• _Action item_: What you return must match the listing below word for word.

• _Collected data_:
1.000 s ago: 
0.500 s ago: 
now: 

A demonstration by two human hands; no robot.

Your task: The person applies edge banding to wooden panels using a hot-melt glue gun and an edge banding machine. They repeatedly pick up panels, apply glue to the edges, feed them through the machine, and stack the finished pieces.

• _Task response_:
1.000 s ago: 
0.500 s ago: 
now: 

A demonstration by two human hands; no robot.

Your task: The person applies edge banding to wooden panels using a hot-melt glue gun and an edge banding machine. They repeatedly pick up panels, apply glue to the edges, feed them through the machine, and stack the finished pieces.

With that, the answer is done.